Professor Barnett and those who share his views will label me and those who share mine regressives, neandarthals, and other things, in much the same way some labelled Churchill back when naive and excessively optimistic appeasers ran the UK. Those appeasers nearly cost the Western democracies their existence. Few realize just how close the Allies came to losing WW2. The only thing that won it was the combination of military incompetence on the part of the Axis, and the falling apart of the Hitler - Stalin Non Aggression Pact.

The coming war, I surmise, will be much more coldly and shrewdly planned by the New Axis. They have learned from history. We have not.

February 9, 2006 | Unregistered CommenterSteve Sadlov

Liz, while technology should be used to expand the lethality of the individual soldier, it still comes down to the man on the ground. Historically, no major new weapons system, be it ships, projectile weapons, gunpowder, cavalry, armor, artillery, or aviation, has replaced infantry's role in attacking, siezing, and _holding_ ground from an enemy. And infantry comes down to manpower. Boots on the ground. Men who can kick down doors, storm trenches, sneak through lines, root out hidden enemies, who can build and fight behind entrnchments and breastworks, and fire from the hip, from buildings, from holes in the ground.
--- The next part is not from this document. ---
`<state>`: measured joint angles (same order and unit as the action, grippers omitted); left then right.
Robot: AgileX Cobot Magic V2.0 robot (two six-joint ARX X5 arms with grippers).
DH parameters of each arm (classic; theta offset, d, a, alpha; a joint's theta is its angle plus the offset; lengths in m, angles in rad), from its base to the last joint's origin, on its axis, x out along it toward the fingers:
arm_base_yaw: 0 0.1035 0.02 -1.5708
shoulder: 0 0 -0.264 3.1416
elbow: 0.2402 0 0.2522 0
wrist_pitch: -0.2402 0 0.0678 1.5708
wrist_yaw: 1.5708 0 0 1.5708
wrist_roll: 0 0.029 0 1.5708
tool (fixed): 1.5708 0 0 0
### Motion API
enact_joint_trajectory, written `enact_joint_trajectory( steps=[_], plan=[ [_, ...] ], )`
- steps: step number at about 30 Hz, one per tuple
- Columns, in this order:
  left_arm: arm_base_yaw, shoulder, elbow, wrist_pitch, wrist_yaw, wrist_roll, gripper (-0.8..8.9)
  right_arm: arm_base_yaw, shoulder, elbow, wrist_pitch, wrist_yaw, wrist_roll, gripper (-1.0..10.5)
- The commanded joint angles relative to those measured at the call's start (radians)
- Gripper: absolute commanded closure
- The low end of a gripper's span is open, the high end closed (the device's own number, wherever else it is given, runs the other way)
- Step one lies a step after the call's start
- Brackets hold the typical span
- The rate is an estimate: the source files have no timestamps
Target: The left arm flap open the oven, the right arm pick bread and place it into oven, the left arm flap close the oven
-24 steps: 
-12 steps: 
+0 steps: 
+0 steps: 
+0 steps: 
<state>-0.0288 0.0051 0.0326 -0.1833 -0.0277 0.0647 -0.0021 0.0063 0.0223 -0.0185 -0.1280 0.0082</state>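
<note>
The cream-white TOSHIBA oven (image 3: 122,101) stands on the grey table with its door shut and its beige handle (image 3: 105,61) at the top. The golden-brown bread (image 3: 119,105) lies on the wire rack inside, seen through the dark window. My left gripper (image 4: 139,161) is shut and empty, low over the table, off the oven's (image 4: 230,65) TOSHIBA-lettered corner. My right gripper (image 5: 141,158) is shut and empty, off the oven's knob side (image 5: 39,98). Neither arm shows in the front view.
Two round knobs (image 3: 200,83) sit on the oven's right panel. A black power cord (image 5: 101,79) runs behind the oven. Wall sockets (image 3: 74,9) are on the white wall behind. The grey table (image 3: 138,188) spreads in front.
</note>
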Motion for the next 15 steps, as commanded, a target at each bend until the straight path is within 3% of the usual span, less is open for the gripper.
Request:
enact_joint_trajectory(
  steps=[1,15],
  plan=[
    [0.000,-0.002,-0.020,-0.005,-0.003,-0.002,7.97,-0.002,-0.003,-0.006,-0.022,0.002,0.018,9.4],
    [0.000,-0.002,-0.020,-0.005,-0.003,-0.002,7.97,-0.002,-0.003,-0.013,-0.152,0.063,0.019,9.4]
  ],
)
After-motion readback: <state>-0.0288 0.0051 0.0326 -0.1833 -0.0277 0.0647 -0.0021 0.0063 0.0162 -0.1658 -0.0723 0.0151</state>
Attempts to replace infantry with airpower alone (USAF in the 20th century) or artillery alone (India at the turn of the 19th century) have failed. Toys cannot replace fighting men, only make an already lethal individual more formidable.

As the mangled saying gows, "There are no lethal weapons, only lethal men." Or, to wit, "Guns don't kill people. I DO!"

February 9, 2006 | Unregistered CommenterNathan Housley

I read this post on the QDR over at Belmont Club and rushed over to TPMB.com to see what he would be saying about it(I'm running late on my blog reading here).

I figured he would be claiming victory, so I am surprised to see it characterized as "lose-lose-lose."

I mean, "From an emphasis on ships, guns, tanks and planes....to focus on information, knowledge and timely, actionable intelligence." I thought maybe the Pentagon had brought Tom back on for the project.

As a former Army officer (and West Point graduate), I find the idea that the Army and Marines will drag the AF and Navy into a post Cold War "transformation" kicking and screaming amusing, because those two services did transformation early, and it is the Army that has been dragging its heels, and only just now, some 4 years into this war that it is waking up to the realities - I'll point to this Tom Ricks article as evidence. Ricks is the most reliable conduit for the point of view of Pentagon brass against the civilian leadership (during both the Clinton and Bush administrations), so if he's writing that the Army is finally turning the corner on transformation, then it really is. Again, I would have thought that this fits in the TPMB worldview - one that I always thought was closer to the Rumsfeldian view than he would admit (either one of them would admit, I guess).

February 11, 2006 | Unregistered Commenterblaster

"Transformation" is a passe concept. What Army is doing now goes way beyond going network. Blaster is still arguing the old cycle. The game has moved on.

February 11, 2006 | Unregistered CommenterThomas Barnett

Maybe transformation is an old buzzword, but it is just a buzzword. Doesn't matter what the flavor of the month is, it means the same thing.

AF and Navy have made significant force structure, and perhaps more importantly, philosophical, changes post-Cold War that the Army never did.